Comment tuer la médecine générale ?

Dr Lawrence Cuvelier.
Un billet d’humeur du Dr Lawrence Cuvelier, président du GBO/Cartel, publié le 12/12/2024.
Les billets repris dans la rubrique « Grains à moudre » témoignent des opinions personnelles de leur auteur (et n’engagent que lui), sans nécessairement refléter la position du GBO/Cartel.

Il n’est pas question ici de trouver un coupable, les responsabilités sont multiples, la mise en place est anonyme, l’enfer c’est les autres.

En assistant au congrès de la WONCA (1) à Dublin en septembre 2024, on se rend compte que le problème est global, et que la médecine générale est menacée partout, et la qualité des soins est en péril parce que la menace se pose sur tous les partenaires des soins de santé. Mais le scénario est quand même parfaitement orchestré, et notre pays se classe souvent parmi les plus menacés dans les classements internationaux.

Il y a d’abord une diminution des forces de travails de tous les travailleurs de la santé :

  • Ils vieillissent 40 % des producteurs de soins en Europe ont plus de 45 ans, en médecine générale en Belgique les chiffres sont bien plus haut
  • Ils meurent, cela arrive aux meilleurs
  • Ils émigrent vers des cieux plus bleus où jamais il ne pleut
  • Ils abandonnent la profession

Ces phénomènes ont tendance à s’amplifier, vu que la surcharge de demandes due au manque de forces de travail provoque de nouveaux abandons. Ajoutons à cela que 75% des soignants sont des soignantes, et que la plupart d’entre eux, homme ou femme, ne travaillent plus à plein temps.

Comme si cela ne suffisait pas, on a un accroissement de la demande car :

  • La population vieillit
  • Il y a une augmentation des maladies chroniques qui sont le plus souvent dévolu à la médecine de famille
  • Il y a une augmentation de l’exigence des patients
  • Il y a les conséquences de l’épidémie de Covid, créant des aggravations des maladies chroniques (2)
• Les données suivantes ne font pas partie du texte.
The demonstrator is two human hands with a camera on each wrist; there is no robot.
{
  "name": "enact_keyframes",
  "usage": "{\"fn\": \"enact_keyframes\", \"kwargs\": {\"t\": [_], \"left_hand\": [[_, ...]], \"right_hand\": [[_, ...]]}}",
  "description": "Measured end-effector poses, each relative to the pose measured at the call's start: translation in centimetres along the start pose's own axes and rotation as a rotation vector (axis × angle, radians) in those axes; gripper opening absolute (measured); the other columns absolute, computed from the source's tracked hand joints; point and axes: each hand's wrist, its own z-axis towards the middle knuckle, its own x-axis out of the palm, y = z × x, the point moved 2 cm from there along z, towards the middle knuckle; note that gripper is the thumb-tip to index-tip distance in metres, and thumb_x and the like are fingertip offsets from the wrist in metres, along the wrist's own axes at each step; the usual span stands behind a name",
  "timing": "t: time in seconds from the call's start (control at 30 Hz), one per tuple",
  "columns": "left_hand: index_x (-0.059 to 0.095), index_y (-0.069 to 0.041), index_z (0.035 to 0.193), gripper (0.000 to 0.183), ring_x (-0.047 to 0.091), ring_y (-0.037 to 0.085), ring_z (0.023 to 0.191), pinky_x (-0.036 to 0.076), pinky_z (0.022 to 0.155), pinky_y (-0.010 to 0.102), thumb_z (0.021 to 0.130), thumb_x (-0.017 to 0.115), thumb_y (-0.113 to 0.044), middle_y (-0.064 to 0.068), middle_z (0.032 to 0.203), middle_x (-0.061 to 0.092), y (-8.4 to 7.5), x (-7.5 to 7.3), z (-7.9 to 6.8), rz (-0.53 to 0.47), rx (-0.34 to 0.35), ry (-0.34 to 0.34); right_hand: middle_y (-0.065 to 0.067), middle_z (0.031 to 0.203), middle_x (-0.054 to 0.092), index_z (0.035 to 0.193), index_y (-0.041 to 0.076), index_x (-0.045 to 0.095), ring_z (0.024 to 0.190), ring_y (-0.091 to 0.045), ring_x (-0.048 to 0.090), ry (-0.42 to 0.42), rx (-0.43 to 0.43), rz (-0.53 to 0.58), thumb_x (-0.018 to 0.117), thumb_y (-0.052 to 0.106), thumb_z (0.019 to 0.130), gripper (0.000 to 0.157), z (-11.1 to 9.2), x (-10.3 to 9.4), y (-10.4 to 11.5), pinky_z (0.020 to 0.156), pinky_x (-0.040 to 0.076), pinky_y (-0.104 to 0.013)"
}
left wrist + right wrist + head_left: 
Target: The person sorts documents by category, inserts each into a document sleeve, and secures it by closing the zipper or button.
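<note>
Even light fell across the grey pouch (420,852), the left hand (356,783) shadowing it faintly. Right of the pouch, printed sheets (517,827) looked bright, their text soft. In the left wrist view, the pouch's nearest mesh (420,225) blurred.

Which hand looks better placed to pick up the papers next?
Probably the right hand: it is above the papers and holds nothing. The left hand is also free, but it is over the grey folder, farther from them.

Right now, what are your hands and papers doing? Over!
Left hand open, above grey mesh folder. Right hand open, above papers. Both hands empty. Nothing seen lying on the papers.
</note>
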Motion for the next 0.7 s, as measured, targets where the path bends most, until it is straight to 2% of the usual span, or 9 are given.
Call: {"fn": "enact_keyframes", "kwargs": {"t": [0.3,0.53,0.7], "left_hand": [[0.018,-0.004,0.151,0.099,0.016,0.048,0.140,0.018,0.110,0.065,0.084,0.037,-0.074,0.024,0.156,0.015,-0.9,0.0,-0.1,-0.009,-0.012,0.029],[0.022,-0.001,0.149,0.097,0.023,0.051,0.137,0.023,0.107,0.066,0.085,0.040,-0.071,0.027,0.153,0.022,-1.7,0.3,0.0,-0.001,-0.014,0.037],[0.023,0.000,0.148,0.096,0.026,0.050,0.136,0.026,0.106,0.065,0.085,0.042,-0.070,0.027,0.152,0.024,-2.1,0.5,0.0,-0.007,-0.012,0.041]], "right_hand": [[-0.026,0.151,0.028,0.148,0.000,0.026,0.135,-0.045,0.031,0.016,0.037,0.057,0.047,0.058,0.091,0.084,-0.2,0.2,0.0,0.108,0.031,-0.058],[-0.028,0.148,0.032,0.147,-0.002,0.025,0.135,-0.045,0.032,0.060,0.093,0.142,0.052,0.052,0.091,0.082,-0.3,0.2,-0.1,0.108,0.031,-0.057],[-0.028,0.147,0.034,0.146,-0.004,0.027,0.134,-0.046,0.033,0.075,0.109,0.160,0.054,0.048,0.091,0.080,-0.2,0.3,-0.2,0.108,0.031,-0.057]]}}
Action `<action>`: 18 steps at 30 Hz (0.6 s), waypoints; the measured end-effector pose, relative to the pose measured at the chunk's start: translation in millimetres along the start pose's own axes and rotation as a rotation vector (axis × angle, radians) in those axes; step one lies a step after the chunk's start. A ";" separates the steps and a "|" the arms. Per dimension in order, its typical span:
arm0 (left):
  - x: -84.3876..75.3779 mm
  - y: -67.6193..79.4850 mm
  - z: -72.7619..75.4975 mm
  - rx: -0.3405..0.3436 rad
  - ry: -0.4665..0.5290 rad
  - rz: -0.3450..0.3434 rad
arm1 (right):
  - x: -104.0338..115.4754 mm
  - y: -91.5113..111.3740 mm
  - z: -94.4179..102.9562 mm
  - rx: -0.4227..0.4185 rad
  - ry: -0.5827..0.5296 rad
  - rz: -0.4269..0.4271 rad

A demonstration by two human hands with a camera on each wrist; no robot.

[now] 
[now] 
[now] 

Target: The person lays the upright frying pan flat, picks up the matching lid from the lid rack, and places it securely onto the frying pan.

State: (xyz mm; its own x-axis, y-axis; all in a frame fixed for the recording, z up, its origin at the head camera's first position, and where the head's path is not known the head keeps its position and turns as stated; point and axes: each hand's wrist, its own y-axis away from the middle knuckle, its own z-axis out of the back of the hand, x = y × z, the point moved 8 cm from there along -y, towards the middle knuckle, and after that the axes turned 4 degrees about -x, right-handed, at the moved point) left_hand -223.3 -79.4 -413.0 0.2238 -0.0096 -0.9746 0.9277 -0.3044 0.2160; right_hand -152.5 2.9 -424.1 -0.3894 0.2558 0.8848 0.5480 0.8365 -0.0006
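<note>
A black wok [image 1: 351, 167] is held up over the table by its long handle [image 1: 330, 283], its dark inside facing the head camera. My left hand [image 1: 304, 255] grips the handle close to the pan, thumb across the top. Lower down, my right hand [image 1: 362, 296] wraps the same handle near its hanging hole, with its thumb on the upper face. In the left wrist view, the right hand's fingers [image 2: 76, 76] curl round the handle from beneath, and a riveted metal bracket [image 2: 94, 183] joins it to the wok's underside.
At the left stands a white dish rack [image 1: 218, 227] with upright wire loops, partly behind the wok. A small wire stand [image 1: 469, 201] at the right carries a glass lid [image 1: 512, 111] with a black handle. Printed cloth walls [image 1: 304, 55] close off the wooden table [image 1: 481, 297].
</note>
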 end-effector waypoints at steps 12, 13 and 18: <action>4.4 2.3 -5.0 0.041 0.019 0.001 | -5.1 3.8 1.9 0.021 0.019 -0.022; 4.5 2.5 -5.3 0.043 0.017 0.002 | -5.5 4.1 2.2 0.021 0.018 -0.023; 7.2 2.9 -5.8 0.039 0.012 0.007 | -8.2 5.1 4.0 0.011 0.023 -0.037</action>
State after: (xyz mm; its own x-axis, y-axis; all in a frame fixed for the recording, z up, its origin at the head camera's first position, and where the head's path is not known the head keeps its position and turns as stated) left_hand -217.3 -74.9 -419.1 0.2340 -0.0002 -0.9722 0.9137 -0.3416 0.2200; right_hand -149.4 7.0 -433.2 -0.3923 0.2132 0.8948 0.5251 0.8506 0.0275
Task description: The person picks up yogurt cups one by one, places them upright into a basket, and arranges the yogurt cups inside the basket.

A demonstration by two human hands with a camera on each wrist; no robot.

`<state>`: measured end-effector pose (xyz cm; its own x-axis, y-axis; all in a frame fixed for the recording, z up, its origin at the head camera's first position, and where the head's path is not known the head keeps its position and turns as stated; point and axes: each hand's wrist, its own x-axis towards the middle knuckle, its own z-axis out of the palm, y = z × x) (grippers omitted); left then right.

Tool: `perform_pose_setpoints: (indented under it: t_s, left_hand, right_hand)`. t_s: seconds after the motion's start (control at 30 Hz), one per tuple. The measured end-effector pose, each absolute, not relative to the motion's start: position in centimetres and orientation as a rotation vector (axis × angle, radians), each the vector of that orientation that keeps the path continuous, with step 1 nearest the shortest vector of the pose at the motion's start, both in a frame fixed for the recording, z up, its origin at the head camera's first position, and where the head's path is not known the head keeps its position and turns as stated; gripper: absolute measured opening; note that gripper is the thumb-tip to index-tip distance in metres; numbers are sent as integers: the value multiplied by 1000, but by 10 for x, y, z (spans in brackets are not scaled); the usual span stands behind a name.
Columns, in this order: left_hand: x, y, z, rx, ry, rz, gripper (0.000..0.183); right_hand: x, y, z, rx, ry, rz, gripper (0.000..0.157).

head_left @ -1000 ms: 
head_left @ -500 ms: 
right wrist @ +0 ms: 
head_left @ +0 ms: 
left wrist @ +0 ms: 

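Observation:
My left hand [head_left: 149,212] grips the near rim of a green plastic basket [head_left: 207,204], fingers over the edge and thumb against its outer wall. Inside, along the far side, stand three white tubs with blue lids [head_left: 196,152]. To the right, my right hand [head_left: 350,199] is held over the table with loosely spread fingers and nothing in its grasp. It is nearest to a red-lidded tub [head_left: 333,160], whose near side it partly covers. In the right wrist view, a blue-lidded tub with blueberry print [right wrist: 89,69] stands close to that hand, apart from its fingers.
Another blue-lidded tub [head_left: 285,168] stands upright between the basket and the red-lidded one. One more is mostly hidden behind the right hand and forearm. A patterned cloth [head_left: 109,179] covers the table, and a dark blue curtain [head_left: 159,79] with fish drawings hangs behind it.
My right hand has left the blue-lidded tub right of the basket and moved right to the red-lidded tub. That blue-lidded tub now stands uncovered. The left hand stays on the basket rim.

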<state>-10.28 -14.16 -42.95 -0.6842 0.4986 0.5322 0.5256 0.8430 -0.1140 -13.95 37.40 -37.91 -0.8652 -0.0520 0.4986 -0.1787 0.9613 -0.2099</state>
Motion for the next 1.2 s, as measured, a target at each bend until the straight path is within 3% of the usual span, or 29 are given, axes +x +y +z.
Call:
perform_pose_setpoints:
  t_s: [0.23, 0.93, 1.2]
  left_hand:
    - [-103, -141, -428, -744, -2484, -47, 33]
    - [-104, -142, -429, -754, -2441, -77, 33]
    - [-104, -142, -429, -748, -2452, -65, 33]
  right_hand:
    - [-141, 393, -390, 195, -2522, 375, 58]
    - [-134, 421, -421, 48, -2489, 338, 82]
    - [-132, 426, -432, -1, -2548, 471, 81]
Comment ne pas aussi mettre en relief l’insécurité dans laquelle se trouvent les soignants ? S’il survient un accident sur 10 interventions à l’hôpital (alors qu’en médecine générale ce n’est que de 2 pour 100), le fait est que, dans 50% des interventions hospitalières, on estime que les incidents sont évitables, alors que dans 80% des cas, l’accident aurait pu être évité chez l’omnipraticien. Cela entraîne une seconde victime car, outre le patient, le médecin se sent responsable de l’erreur et peut très mal le vivre. Statistiquement, il est évidemment impossible de ne pas commettre d’erreur. Les raisons en sont multiples : multimorbidité, polypharmacie, et symptômes multiples du côté des patients. Du côté des conditions de travail des généralistes : manque de temps, pauvreté des procédures, insuffisance de supervision, ressources obsolètes et risque entraîné par des visites de routines.

En conclusion de ses risques, il faut que les médecins prennent soins d’eux-mêmes, puissent avoir le support d’intervision et que les risques d’erreurs puissent être identifiés (3).

Il faut voir qu’il s’agit d’un phénomène généralisé, mais que dans les statistiques qui furent montrées pour notre pays se situait dans le peloton de tête … des plus mal classés. Dans les 10 prochaines années, il faut voir que des mesures doivent être prises pour protéger la médecine générale et les autres prestataires de première ligne. Une considération intéressante des suites du Covid est aussi à considérer. Les troubles de santé mentale durant la crise Covid ont affecté majoritairement les infirmières, et après la crise, le personnel administratif et les médecins. Nous sommes tous dans le même bateau. D’autres exposés relatifs à l’Irlande et à la Finlande montrent une fois de plus que les relations avec un médecin traitant de manière régulière ont tendance à faire décroitre la mortalité et la morbidité. Les généralistes n’ont pas à avoir honte de leur profession mais ils doivent affronter des géants comme l’industrie pharmaceutique et les complexes industriels.

(1) Wonca est l’acronyme de World Organization of National Colleges, Academies and Academic Associations of General Practitioners/Family Physicians, ou plus simplement World Organization of Family Doctors, l’organisation mondiale de la médecine générale.

(2) D’après l’exposé final de la WONCA Dublin du Docteur Tomas Zapatap professeur dans différentes université dont Harvard.

(3) D’après un exposé de Maria-Pilar Astier Peña de l’université de Saragosse.